Um novo sistema de microscópio óptico denominado microscopia óptica funcional baseada em estimulação e imagem (SIFOM) pode estimular várias células simultaneamente por meio de um método holográfico e monitorar a atividade celular após a estimulação usando medições 3-D baseadas em holografia de fluorescência. Este sistema tem aplicações potenciais como uma ferramenta para a reconstrução de vias nervosas perdidas, construir redes neurais artificiais, e desenvolvimento de recursos alimentares. O conceito do SIFOM e a verificação de viabilidade foram publicados no dia 1º de novembro em Cartas de Óptica .

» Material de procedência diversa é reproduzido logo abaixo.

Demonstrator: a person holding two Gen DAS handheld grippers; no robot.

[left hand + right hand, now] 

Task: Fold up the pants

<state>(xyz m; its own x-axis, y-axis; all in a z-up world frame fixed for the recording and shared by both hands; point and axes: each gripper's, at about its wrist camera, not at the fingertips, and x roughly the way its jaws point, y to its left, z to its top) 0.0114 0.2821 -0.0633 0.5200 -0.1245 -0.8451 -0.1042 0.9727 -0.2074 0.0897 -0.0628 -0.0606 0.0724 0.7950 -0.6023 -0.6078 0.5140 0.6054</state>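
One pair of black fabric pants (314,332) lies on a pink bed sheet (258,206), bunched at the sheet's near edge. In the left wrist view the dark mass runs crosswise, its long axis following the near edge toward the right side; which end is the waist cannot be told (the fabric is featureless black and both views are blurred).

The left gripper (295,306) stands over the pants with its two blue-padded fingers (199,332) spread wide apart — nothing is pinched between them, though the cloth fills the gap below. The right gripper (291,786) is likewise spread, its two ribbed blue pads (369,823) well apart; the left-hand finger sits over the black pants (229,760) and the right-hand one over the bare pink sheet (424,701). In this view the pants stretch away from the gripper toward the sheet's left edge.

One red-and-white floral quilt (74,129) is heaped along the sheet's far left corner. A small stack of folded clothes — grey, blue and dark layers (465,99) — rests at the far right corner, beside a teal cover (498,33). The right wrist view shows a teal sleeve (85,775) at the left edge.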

Existem muitas técnicas ópticas, incluindo microscopia de contraste de fase, Microscópio Fluorescente, microscopia multi-fótons e microscopia de fluorescência super-resolvida. Avanços recentes na tecnologia óptica permitiram aos cientistas visualizar a estrutura ultrafina das células e suas funções in vitro e in vivo. Os pesquisadores agora podem usar a luz para manipular a atividade celular, uma técnica chamada optogenética, usando canalrodopsina ou outras proteínas relacionadas (ver figura 1). Contudo, a atual estimulação de luz baseada na optogenética usada para manipular a atividade celular é muito simples, usando exposição uniforme por LED ou através de fibras ópticas, portanto, apenas um baixo nível de manipulação celular é possível.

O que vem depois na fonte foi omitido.